La nouvelle F-Type P300 inaugure le premier “vrai” 4 cylindres essence maison de la firme anglaise. En effet, depuis 1948 et l’abandon de ce type de motorisation initialement destiné à animer la XK 100 (pour constituer une alternative moins onéreuse à l’iconique XK 120), l’immense majorité des 4 cylindres commercialisés par Jaguar étaient dérivés de blocs Ford.
Non content d’avoir vu le jour en interne, de se révéler innovant et d’être le 4 cylindres essence le plus puissant jamais logé sous le capot d’un Jaguar de série, le nouvel “Ingenium” de 300 ch développe également le rendement spécifique le plus élevé de tous les moteurs de la gamme F-Type à raison de 150 ch par litre.
Plus surprenant enfin, le dispositif de distribution électro-hydraulique, directement intégré dans la culasse et servant une commande variable de la levée des soupapes d’admission, s’inspire assez largement de la technologie “MultiAir”, propriété de Fiat et Alfa Romeo. Dans les deux cas, la combustion est optimisée et la consommation (théoriquement) réduite à faible charge.

Conclusion
Dotée de seulement 4 petits cylindres, la découvrable anglaise semble aphone en comparaison de feu l’ancien V6 et du nouveau V8 qui l’accompagne. Elle tient ainsi davantage du chat "Bengal" que du redoutable félin dont elle porte le nom.
Cette voiture agit néanmoins sur vous tel un amuse-bouche : votre regard est tout de suite impacté par sa présentation soignée, vous imaginez sa saveur avant-même de vous en être saisi, ses formes et ses couleurs vous laissent présager d’un caractère affirmé, mais une fois acquis, on en veut plus et on reste sur notre faim.

Il est finalement impossible de faire l'impasse sur cette évidence : la nouvelle motorisation "Ingenium" lui a été attribuée sous la contrainte. Celle d’une époque où les mouvances politiquement correctes privent des véhicules en marge de la production automobile mondiale d’une véritable âme.

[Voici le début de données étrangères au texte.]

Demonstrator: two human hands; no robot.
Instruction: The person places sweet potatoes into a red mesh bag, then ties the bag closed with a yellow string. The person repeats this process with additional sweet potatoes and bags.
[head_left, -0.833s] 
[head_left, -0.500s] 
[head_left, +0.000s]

La Jaguar F-Type cabriolet P300, comme d’autres, en fait les frais et n’est pas davantage convaincante au registre de l’écologie qu’à celui de la sportivité et du pur plaisir de conduire. Seuls son blason prestigieux, sa ligne incomparable et son charme presque magnétique pourront vous faire oublier son manque de noblesse mécanique et combien elle reste malgré tout désirable.
Les chiffres
Modèle | Jaguar F-Type Cabriolet P300 (2020) |
---|---|
Prix / à partir de : | 71 550 € + 20 000 € de malus |
Prix du modèle essayé : | 78 460 € |
Moteur | |
Motorisation : | Turbo essence 4 cylindres en ligne 1 997 cm3 16 soupapes Injection directe |
Architecture moteur : | Position longitudinale avant |
Puissance : | 300 ch |
Couple : | 400 Nm dès 1 500 tr/min |
Boîte de vitesse : | Automatique 8 rapports |
Type de transmission : | Propulsion |
Caractéristiques | |
Suspensions avant / arrière : | Double triangulation |
Freins avant : | Disques ventilés (355 mm) |
Freins arrière : | Disques ventilés (325 mm) |
Pneus avant / arrière : | Avant : 245/40 R19 Arrière : 275/35 R19 |
Performances | |
0-100 Km/h : | 5,7 secondes |
Vitesse maximale : | 250 km/h |
Cycle urbain : | 13,3 L/100 km |
Cycle extra-urbain : | 8,4 L/100 km |
Cycle mixte : | 9,6 L/100 km |
Poids et mesures | |
Dimensions : | 447 cm (L) 164,7 cm (l) 130,7 cm (H) 262,2 cm (empattement) |
Volume de(s) coffre(s) : | Arrière : 132 L |
Réservoir : | 63 L |
Poids à vide : | 1 615 kg |
Nombre de places : | 2 |
Points positifs
- La ligne sublime et intemporelle ;
- La dotation technologique à jour ;
- La facilité de prise en main ;
- L’agrément du moteur malgré son manque de “noblesse” ;
- L’efficacité et la polyvalence de la boîte de vitesse "Quickshift" à 8 rapports ;
- Le confort de suspension ;
- La dotation en équipements de série.
Points négatifs
- La disparition du moteur V6 ;
- Le manque de sonorité du moteur 4 cylindres ;
- Le poids conséquent pour une voiture à vocation sportive ;
- Le tarif de base élevé ;
- L’agilité modérée ;
- La direction peu informative ;
- La consommation et les rejets de CO2 impliquant un malus de 20 000 € (!)